Data –
────────────────────

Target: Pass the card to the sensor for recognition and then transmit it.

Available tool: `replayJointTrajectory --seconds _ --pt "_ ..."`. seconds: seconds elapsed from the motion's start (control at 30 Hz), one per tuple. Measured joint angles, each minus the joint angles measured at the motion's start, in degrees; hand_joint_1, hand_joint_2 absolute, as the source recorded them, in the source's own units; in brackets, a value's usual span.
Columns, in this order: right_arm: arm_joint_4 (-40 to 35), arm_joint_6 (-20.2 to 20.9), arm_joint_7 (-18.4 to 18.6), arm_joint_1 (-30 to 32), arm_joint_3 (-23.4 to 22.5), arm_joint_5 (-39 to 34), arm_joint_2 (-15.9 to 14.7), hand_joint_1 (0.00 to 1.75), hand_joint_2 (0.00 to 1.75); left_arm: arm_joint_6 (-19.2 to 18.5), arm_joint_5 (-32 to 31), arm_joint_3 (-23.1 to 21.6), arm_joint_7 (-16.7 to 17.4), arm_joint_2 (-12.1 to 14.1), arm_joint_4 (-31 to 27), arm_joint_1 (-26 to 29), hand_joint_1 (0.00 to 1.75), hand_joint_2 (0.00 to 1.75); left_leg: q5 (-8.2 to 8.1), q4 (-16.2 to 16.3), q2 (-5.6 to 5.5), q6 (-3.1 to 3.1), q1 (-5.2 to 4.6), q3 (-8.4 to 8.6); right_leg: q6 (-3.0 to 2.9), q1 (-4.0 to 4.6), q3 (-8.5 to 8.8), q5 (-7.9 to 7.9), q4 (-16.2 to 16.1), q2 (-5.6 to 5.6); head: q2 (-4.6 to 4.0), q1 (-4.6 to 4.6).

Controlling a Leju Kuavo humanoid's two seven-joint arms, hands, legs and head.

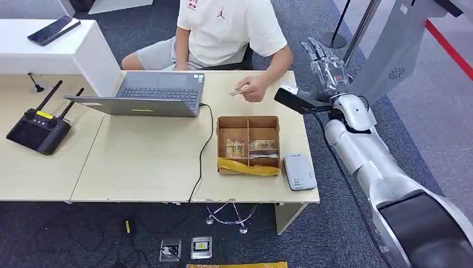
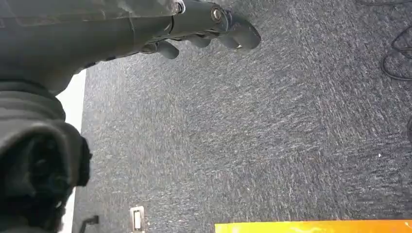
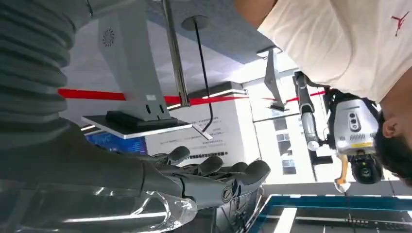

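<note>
A person's hand (image 1: 257, 87) pinches a small card (image 1: 239, 91) above the far side of the table, next to the laptop. My right hand (image 1: 327, 62) is raised past the table's right far corner, a little to the right of that card, and holds nothing. In the right wrist view its fingers (image 3: 219, 173) stretch out flat, apart from each other. The grey-white card sensor (image 1: 299, 172) lies near the table's front right corner. My left hand (image 2: 209, 26) hangs over the dark carpet with nothing in it.
A partitioned cardboard box (image 1: 224, 124) holding cards stands left of the sensor, a yellow strip along its front. A laptop (image 1: 160, 93) with a black cable, a black remote controller (image 1: 38, 130) and a phone (image 1: 53, 29) lie further left. The person (image 1: 223, 28) sits behind the table.
</note>
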Motion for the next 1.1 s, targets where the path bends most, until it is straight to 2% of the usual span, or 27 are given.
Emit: replayJointTrajectory --seconds 0.2,0.33,0.4,0.53,0.83,0.9,0.97,1.1 --pt "0.0 0.4 0.2 0.5 -0.2 -3.3 -0.9 0.00 1.75 0.8 1.1 0.0 0.0 -0.3 0.0 0.4 0.00 0.00 0.00 0.0 0.01 0.00 0.00 0.02 0.00 0.00 -0.01 0.00 0.0 0.00 0.00 0.00" --pt "-1.1 3.1 1.4 2.8 -1.2 -5.3 -2.8 0.00 1.75 0.9 2.0 0.0 -0.1 -0.4 0.0 0.9 0.00 0.00 -0.01 0.0 0.01 0.01 0.00 0.03 0.00 0.00 0.00 0.00 0.0 0.01 0.00 0.00" --pt "-2.2 5.7 1.6 4.4 -1.5 -6.3 -4.0 0.00 1.75 1.1 2.5 0.0 -0.5 -0.3 0.0 1.3 0.00 0.00 -0.02 0.0 0.01 0.02 -0.01 0.03 0.00 -0.01 -0.01 0.00 0.0 0.01 0.00 -0.02" --pt "-7.3 13.9 3.6 9.0 -3.2 -8.9 -7.9 0.00 1.75 1.3 3.2 0.0 -1.1 -0.2 0.0 2.1 0.00 0.00 -0.04 0.0 -0.01 0.04 -0.01 0.07 0.01 -0.01 0.02 0.00 0.0 -0.04 0.00 0.00" --pt "-19.8 25.3 7.8 18.2 -7.9 -8.3 -17.2 0.00 1.75 1.9 4.7 0.0 -1.7 -0.2 0.0 2.6 0.00 0.00 -0.07 0.0 -0.01 0.04 -0.01 0.06 0.01 -0.01 0.04 -0.01 -0.1 -0.05 0.00 -0.02" --pt "-21.8 27.5 8.4 19.7 -8.8 -8.3 -18.5 0.00 1.75 2.0 5.0 0.0 -1.8 -0.2 0.0 2.6 0.00 0.00 -0.08 0.0 0.04 0.04 -0.01 0.09 0.01 -0.01 0.05 -0.01 -0.1 -0.03 0.00 -0.02" --pt "-26.2 32.0 9.9 22.7 -10.2 -8.7 -20.7 0.00 1.75 1.9 5.2 0.0 -2.0 -0.2 0.0 2.5 0.00 0.00 -0.09 0.0 0.04 0.05 0.00 0.11 0.01 -0.01 0.07 -0.01 -0.1 -0.02 0.00 -0.02" --pt "-32.7 37.7 12.2 27.4 -11.6 -9.3 -23.3 0.00 1.75 1.8 5.2 0.0 -2.0 0.3 0.1 2.5 0.00 0.00 -0.09 0.0 0.06 0.05 0.01 0.07 0.01 -0.01 0.05 -0.01 -0.1 -0.02 0.00 0.00"
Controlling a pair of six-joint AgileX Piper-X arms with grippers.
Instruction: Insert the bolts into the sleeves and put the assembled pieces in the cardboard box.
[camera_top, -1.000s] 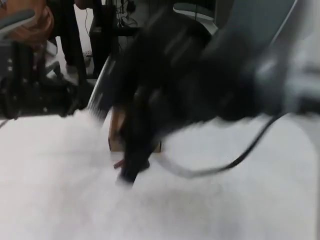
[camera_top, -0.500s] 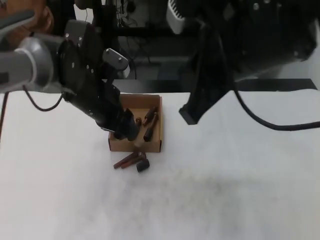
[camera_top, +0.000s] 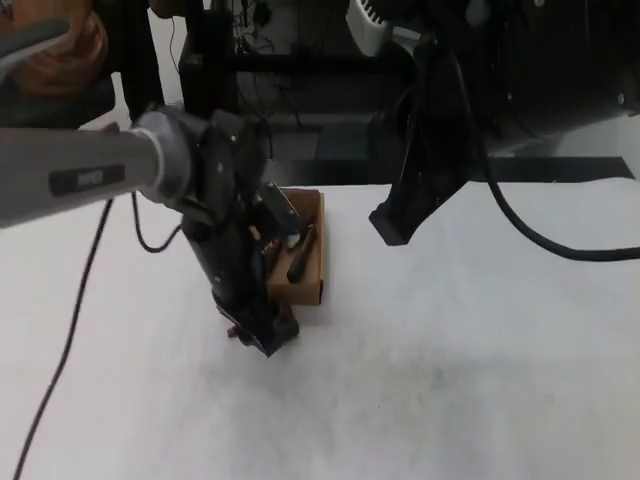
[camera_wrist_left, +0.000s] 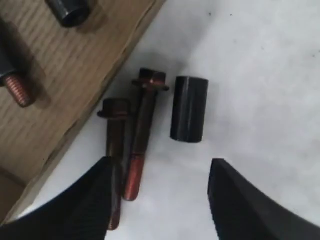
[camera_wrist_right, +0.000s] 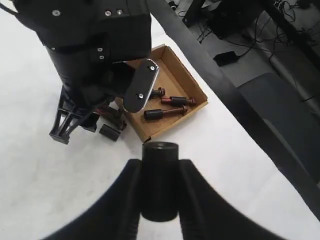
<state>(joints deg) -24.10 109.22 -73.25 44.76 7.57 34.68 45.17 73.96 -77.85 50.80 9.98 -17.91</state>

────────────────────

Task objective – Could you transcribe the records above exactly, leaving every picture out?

Response below –
Target: Pass the card to the sensor for recognition and then transmit it.

Available tool: `replayJointTrajectory --seconds _ --pt "_ ..."`. seconds: seconds elapsed from the motion's start (control at 30 Hz), one per tuple. Measured joint angles, each minus the joint angles measured at the motion's start, in degrees; hand_joint_1, hand_joint_2 absolute, as the source recorded them, in the source's own units; in brackets, a value's usual span.
Columns, in this order: right_arm: arm_joint_4 (-40 to 35), arm_joint_6 (-20.2 to 20.9), arm_joint_7 (-18.4 to 18.6), arm_joint_1 (-30 to 32), arm_joint_3 (-23.4 to 22.5), arm_joint_5 (-39 to 34), arm_joint_2 (-15.9 to 14.7), hand_joint_1 (0.00 to 1.75), hand_joint_2 (0.00 to 1.75); left_arm: arm_joint_6 (-19.2 to 18.5), arm_joint_5 (-32 to 31), arm_joint_3 (-23.1 to 21.6), arm_joint_7 (-16.7 to 17.4), arm_joint_2 (-12.1 to 14.1), arm_joint_4 (-31 to 27), arm_joint_1 (-26 to 29), hand_joint_1 (0.00 to 1.75), hand_joint_2 (0.00 to 1.75); left_leg: q5 (-8.2 to 8.1), q4 (-16.2 to 16.3), q2 (-5.6 to 5.5), q6 (-3.1 to 3.1), q1 (-5.2 to 4.6), q3 (-8.4 to 8.6); right_leg: q6 (-3.0 to 2.9), q1 (-4.0 to 4.6), q3 (-8.5 to 8.8), q5 (-7.9 to 7.9), q4 (-16.2 to 16.1), q2 (-5.6 to 5.6); head: q2 (-4.6 to 4.0), q1 (-4.6 to 4.6).

Controlling a Leju Kuavo humanoid's two seven-joint arms, hands, legs and head.


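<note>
A person's hand (image 1: 257, 87) pinches a small card (image 1: 239, 91) above the far side of the table, next to the laptop. My right hand (image 1: 327, 62) is raised past the table's right far corner, a little to the right of that card, and holds nothing. In the right wrist view its fingers (image 3: 219, 173) stretch out flat, apart from each other. The grey-white card sensor (image 1: 299, 172) lies near the table's front right corner. My left hand (image 2: 209, 26) hangs over the dark carpet with nothing in it.
A partitioned cardboard box (image 1: 224, 124) holding cards stands left of the sensor, a yellow strip along its front. A laptop (image 1: 160, 93) with a black cable, a black remote controller (image 1: 38, 130) and a phone (image 1: 53, 29) lie further left. The person (image 1: 223, 28) sits behind the table.
</note>
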Motion for the next 1.1 s, targets where the path bends most, until it is straight to 2% of the usual span, or 27 are given.
Emit: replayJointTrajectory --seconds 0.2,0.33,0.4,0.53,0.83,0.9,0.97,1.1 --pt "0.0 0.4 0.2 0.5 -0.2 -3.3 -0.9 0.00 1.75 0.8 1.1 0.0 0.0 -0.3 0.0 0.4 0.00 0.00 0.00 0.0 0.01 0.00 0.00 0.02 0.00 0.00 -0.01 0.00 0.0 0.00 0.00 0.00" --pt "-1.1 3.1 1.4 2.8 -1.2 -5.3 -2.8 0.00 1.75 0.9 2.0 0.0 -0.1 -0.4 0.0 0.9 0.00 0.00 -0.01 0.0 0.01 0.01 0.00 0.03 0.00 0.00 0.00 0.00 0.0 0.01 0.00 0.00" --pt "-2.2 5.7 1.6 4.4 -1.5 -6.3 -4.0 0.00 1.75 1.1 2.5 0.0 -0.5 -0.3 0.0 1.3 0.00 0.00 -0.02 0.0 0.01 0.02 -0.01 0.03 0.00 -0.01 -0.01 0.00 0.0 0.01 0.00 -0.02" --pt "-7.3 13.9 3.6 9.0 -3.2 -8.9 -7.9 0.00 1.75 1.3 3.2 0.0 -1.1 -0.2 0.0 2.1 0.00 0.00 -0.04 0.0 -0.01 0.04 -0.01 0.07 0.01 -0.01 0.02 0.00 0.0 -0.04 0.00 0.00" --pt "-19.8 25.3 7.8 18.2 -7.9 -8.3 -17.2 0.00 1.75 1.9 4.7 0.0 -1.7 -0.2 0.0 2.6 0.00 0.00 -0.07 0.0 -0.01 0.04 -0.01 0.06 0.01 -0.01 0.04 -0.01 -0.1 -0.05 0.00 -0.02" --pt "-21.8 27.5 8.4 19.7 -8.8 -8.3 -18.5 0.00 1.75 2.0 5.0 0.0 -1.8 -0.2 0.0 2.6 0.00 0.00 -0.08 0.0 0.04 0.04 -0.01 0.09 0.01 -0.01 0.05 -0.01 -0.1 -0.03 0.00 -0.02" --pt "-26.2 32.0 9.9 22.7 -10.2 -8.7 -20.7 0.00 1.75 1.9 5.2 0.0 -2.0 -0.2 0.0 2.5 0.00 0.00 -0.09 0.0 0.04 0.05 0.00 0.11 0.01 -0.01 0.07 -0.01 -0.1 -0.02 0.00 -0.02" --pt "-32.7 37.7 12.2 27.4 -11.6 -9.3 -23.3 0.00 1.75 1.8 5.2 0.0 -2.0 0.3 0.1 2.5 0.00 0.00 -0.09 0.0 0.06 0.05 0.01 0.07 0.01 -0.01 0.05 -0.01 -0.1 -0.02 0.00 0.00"
Controlling a pair of six-joint AgileX Piper-X arms with grippers.
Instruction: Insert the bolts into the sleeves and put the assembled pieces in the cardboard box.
[camera_top, -1.000s] 
[camera_top, -0.500s] 
[camera_top, +0.000s] 
[camera_wrist_left, +0.000s] 
[camera_wrist_right, +0.000s] 
<state>(joints deg) -24.10 109.22 -73.25 44.76 7.57 34.68 45.17 73.96 -77.85 50.80 9.98 -17.91</state>

The response to the exercise is now finished.